Depois que a purificação é concluída, medidas rigorosas de controle de qualidade são essenciais. A pureza da polimerase de DNA pode ser avaliada usando técnicas como dodecilsulfato de sódio - eletroforese em gel de poliacrilamida (SDS - página). Uma única banda no gel indica uma amostra de alta pureza. A atividade da polimerase de DNA pode ser medida usando um ensaio de síntese de DNA in vitro. A atividade específica, que é a quantidade de atividade enzimática por unidade de proteína, é um parâmetro importante para avaliar a qualidade da polimerase de DNA purificada.

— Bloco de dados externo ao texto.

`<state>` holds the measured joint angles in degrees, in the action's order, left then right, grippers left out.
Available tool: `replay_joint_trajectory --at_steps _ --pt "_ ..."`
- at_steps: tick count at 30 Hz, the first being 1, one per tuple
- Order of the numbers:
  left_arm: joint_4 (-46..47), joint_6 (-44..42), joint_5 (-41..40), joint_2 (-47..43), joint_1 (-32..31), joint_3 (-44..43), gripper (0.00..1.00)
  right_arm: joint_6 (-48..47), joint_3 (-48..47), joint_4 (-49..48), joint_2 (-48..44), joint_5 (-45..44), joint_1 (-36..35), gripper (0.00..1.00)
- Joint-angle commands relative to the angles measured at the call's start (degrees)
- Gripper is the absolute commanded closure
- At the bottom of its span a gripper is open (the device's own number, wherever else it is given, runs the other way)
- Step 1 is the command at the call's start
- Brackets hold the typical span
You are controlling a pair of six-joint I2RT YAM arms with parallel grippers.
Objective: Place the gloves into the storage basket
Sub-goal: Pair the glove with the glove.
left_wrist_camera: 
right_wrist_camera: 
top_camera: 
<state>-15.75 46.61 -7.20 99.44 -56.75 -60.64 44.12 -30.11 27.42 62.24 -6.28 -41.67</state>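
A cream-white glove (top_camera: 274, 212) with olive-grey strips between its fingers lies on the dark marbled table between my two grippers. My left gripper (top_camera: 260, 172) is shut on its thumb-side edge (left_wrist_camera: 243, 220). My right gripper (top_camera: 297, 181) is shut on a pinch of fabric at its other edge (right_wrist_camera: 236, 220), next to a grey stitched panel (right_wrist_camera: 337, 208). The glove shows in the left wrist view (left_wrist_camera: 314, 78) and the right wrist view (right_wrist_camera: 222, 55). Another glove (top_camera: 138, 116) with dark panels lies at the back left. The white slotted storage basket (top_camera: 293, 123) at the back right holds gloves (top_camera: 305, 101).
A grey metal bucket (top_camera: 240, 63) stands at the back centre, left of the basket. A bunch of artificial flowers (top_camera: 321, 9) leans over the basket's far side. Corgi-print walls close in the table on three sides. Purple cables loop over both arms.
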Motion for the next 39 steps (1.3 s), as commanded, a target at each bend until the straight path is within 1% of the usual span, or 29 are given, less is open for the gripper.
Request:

Outras enzimas relacionadas e nosso portfólio de produtos
Além da polimerase de DNA, nossa empresa também oferece uma gama de outras enzimas de alta qualidade para pesquisas de laboratório. Por exemplo, temos oProteína GP41 2.0, que desempenha um papel importante nos processos de replicação do DNA. Outro produto é oExonuclease III 2.0, que é útil para estudos de reparo e modificação de DNA. E nossoSC RecA 2.0está envolvido em mecanismos de recombinação homóloga e reparo de DNA.
Conclusão
A purificação da DNA polimerase no laboratório é um processo complexo, mas gratificante. Através de um crescimento celular cuidadoso, lise, purificação cromatográfica e controle de qualidade, somos capazes de obter polimerase de DNA altamente pura e ativa. Como fornecedor de polimerase de DNA, estamos comprometidos em fornecer os produtos de maior qualidade para atender às necessidades da comunidade científica. Se você estiver interessado em nossa polimerase de DNA ou em outros produtos enzimáticos, convidamos você a entrar em contato conosco para compras e discussões adicionais. Estamos sempre prontos para oferecer conselhos e apoio profissionais para garantir que você tenha os melhores reagentes adequados para seus projetos de pesquisa.
Referências
- Sambrook, J. & Russell, DW (2001). Clonagem molecular: um manual de laboratório. Cold Spring Harbor Laboratory Press.
- Scopes, RK (1994). Purificação de proteínas: princípios e prática. Springer - Verlag.
- Deutscher, MP (1990). Guia para purificação de proteínas. Academic Press.